Again, this is AOR music comparable to the likes of Boston or Journey. It was mostly the product of John Wetton and Geoff Downes, with Steve Howe and Carl Palmer being mostly left out of the writing process. This caused some tensions in the band, even causing some fans to be disappointed in their supposed treating of Howe and Palmer as similar to session musicians. Alpha might actually fare pretty well on a mainstream rock site, but at a prog site such as this, it just doesn't have any music on it worthy to make note of. Two stars. For collectors and fans only.

Review by TGM: Orb
3 stars Review 52, Alpha, Asia

After a fiery, brilliant debut, this supergroup appears to have somewhat burned out. While there is a more progressive edge, and it is less of a target for PA AOR-hunter squads, it is simply not as solid an album. I have to admit that I'm probably not the fairest judge, since my first listen was during a time of moderate personal stress. Nonetheless, it's grown on me, and the weak points are relatively few. Recommended to the majority of people who are interested in really listening to an album rather than giving it a spin and characterising it.

Don't Cry is a pretty typical 'AOR'-with-musicianship single. Neat drumming from Palmer, and some good playing from Howe. The real issue is the lyrics, which are terrible, and preferably ignored or mocked. The slightly whiny block-choral Don't Cry is also a bit erk. However, the piece as a whole isn't actually that poor.

The Smile Has Left Your Eyes is a more balladic piece, with Wetton's bass standing out a bit more, and an odd keyboard riff thing. The lyrics, again, are very forgettable (thankfully), and again they're compensated for by the musicianship and nice additions within the AOR context. A very odd couple of escalations at an almost appropriate time.

Never In A Million Years starts off very well in the Sole Survivor tradition with typical percussion bass and disgustingly addictive guitar. The chorus is a bit of a let down, with a couple of negligible keyboard touches making for most of the potential interest. The following verses again are well-backed by Howe and Downes.

My Own Time (I'll Do What I Want To) is pretty good. Relaxed vocals from Wetton, as well as his typical shouty mass-chorus-vocal with a superb Howe guitar.

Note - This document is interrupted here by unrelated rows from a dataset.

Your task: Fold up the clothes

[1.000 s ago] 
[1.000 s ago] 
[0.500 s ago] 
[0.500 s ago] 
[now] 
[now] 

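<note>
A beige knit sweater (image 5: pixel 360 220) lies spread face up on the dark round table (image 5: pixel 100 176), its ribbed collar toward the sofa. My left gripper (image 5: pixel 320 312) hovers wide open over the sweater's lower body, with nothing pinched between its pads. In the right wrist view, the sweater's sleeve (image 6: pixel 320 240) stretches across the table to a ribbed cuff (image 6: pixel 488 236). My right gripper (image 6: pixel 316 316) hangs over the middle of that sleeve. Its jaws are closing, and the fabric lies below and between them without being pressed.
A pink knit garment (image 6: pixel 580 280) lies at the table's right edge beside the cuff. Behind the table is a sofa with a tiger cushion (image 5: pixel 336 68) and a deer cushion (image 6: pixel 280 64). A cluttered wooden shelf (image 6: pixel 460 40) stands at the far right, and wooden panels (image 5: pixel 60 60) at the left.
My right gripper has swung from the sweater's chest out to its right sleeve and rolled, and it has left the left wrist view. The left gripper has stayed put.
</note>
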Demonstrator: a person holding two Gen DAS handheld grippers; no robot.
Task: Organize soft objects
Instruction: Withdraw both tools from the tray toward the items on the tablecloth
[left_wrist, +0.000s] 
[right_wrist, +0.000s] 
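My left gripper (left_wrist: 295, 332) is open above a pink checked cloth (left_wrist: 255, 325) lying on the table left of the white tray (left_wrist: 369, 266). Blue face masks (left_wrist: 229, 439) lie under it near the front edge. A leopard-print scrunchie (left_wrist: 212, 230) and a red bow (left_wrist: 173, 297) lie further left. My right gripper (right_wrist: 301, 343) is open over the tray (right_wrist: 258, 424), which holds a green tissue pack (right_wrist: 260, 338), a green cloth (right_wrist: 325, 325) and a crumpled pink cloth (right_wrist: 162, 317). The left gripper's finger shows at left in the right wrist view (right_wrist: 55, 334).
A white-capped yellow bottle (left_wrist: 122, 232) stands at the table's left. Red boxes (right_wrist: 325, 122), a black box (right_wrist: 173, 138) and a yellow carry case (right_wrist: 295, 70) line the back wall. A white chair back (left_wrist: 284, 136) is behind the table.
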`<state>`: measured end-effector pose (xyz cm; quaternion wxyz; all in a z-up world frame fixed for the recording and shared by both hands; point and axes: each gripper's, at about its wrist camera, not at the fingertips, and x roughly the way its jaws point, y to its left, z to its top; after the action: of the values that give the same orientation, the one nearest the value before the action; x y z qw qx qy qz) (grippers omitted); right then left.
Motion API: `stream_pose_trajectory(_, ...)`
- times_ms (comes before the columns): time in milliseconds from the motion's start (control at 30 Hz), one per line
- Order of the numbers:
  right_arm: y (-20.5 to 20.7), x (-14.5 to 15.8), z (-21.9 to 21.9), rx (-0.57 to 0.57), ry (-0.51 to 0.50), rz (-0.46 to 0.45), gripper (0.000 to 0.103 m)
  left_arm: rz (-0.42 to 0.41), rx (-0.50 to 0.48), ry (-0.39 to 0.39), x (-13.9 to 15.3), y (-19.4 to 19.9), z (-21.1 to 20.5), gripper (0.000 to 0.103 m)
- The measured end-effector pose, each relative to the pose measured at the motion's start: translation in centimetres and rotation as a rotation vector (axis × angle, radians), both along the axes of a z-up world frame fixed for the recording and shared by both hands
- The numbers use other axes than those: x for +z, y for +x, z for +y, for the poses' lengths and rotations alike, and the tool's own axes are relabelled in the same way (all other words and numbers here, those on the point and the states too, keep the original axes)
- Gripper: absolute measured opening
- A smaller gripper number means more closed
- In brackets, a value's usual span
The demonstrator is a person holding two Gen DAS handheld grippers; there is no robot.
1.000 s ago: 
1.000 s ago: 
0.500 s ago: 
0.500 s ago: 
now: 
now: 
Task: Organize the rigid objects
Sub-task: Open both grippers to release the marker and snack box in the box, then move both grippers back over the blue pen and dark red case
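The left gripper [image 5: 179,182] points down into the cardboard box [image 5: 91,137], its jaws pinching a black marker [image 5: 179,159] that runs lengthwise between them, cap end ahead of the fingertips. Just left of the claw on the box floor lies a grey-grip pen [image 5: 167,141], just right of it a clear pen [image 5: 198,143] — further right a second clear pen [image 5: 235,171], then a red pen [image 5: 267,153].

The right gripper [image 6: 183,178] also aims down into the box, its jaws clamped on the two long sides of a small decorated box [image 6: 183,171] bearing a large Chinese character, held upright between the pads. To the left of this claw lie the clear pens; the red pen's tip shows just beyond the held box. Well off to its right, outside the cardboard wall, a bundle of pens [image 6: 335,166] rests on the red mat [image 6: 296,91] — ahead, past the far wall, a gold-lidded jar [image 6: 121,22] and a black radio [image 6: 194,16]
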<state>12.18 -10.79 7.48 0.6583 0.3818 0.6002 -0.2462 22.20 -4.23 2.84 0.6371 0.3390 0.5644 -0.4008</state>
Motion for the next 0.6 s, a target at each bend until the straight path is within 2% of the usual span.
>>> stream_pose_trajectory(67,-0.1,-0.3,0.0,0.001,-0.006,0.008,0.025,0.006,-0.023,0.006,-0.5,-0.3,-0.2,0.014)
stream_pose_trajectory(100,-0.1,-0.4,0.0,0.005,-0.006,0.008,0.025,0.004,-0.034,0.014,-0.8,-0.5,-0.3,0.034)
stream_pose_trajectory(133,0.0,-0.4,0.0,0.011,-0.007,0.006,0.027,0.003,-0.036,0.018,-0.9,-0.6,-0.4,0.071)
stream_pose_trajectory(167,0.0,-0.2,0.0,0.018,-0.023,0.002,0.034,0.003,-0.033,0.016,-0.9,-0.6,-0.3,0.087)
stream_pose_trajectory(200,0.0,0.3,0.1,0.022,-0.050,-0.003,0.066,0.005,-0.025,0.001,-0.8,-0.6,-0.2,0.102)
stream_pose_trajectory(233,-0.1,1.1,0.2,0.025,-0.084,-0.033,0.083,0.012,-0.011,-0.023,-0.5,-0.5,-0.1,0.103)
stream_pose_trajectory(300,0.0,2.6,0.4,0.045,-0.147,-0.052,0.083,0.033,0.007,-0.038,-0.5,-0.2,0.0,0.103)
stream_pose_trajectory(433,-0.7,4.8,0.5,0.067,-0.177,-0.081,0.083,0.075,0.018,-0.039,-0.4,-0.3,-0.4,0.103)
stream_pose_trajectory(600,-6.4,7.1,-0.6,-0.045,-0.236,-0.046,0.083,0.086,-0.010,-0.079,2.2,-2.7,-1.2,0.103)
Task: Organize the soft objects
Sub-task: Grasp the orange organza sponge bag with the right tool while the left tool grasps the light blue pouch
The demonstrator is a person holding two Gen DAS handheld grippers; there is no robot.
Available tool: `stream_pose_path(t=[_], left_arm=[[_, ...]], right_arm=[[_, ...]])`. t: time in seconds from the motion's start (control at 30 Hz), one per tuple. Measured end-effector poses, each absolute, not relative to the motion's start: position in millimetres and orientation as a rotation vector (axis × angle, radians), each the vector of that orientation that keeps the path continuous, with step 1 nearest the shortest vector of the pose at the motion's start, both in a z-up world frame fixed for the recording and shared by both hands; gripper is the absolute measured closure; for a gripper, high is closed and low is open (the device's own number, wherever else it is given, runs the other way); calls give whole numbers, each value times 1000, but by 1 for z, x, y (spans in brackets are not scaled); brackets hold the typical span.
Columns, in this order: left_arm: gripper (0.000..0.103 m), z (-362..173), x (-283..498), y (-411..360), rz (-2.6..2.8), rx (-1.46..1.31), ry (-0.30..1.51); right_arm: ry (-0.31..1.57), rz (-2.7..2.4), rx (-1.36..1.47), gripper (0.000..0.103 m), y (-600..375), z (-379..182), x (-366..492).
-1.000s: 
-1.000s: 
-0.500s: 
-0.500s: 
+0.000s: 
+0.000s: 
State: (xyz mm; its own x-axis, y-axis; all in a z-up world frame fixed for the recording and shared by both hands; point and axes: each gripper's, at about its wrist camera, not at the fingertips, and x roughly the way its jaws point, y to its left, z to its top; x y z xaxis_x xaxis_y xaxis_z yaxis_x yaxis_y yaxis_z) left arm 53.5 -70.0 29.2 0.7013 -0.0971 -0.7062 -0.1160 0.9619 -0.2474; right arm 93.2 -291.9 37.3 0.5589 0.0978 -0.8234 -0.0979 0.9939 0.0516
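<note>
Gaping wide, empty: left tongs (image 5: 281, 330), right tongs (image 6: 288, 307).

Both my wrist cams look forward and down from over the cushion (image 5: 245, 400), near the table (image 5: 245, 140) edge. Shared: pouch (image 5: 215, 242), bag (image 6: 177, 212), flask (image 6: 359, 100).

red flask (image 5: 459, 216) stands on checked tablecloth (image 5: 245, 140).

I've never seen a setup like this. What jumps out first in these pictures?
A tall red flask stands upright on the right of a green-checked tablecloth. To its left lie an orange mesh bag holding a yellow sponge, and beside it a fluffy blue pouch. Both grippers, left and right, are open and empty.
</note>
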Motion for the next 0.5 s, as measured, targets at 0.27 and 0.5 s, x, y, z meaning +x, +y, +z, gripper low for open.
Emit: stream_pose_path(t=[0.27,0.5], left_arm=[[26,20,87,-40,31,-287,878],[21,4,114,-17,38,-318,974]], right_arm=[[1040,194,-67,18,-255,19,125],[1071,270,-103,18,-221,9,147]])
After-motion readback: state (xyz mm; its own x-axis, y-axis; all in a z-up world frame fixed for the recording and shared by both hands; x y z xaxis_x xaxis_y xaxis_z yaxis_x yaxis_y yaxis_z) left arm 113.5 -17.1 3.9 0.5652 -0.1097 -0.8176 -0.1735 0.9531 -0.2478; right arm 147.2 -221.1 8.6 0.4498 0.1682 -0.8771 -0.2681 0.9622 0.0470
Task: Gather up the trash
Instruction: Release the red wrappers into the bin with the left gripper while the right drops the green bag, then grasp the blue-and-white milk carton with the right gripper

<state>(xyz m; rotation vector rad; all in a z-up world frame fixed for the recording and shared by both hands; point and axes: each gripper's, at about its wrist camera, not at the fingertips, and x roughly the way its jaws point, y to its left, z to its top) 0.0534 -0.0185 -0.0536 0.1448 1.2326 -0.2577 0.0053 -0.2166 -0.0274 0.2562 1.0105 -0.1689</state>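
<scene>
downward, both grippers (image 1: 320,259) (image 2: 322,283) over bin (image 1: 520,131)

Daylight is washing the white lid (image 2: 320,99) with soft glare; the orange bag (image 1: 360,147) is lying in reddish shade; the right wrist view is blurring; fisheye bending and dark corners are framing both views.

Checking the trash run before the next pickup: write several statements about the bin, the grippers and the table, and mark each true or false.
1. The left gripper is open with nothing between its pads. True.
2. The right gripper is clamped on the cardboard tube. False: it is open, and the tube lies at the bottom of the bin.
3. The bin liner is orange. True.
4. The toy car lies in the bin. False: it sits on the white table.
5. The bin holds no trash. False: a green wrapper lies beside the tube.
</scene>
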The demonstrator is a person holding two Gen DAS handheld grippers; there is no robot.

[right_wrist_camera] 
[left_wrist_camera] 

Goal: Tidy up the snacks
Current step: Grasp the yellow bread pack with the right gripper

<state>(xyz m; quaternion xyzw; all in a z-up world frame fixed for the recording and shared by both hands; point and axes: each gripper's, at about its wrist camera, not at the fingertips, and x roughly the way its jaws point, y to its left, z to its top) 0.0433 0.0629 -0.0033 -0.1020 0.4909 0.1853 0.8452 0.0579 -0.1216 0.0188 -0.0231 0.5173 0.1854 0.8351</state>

The keys work very nicely and carefully, adding a level of subtlety I wouldn't really expect from an Asia song. It's unfortunate that the piece drags on too long at the end, despite the solid Howe soloing.

The Heat Goes On begins with a type-cast melodramatic piano. A catchy bass-drums backs it, while key and guitar edges fire off everywhere. Wetton and Palmer also escape their mould enough to keep a definite interest. Solid vocals and more digestible lyrics than the previous few. At about 2.30 Wetton provides a surprising (if brief) bass solo and Howe bursts into a fiery burst of soloing. Geoff Downes, though often derided, also provides a killer solo (on an organ and with a killer tone). Great piece.

Eye To Eye is a potent rock piece, using Steve Howe's backing vocals to good effects, and with a surprisingly well-ranged vocal from Wetton. His lyrics are now basically up to scratch. A more quirky piano/keys riff even suggests Gentle Giant. Howe and Palmer, as always, are great, and Geoff Downes provides a very progressive edge to the piece. The ending is a little weak, with a fade, but that's forgivable.

The Last To Know is probably my last choice for the album. The keyboard-based sound of the opening doesn't really pay off to well, feeling a little lacking in energy. Wetton's vocals don't really suit the stripped back sound that well, either. The chorus is pretty good, with everyone showing solid musicianship. The instrumental bridge makes a much better use of the keys, when assisted by Palmer's wonderful drumming. Again, a lyrical mess, but I don't really care.

True Colors is the standard tens-opening-moves-onto-rocking-chorus song. Again, blistering performances from Howe and Palmer. It does move into slightly odder song structures, even if I don't think it really payed off, and despite the rather simple additions of Downes, the piece as a whole works quite well.

Midnight Sun is a more upbeat piece, feeling more like something you'd expect from later ELP than the Wetton pedigree. I'm not entirely sure of my opinion on this one, as the experience can differ on various listens. The guitar work and drumming is always superb, but occasionally I don't think they really hit the positive atmosphere in the right way.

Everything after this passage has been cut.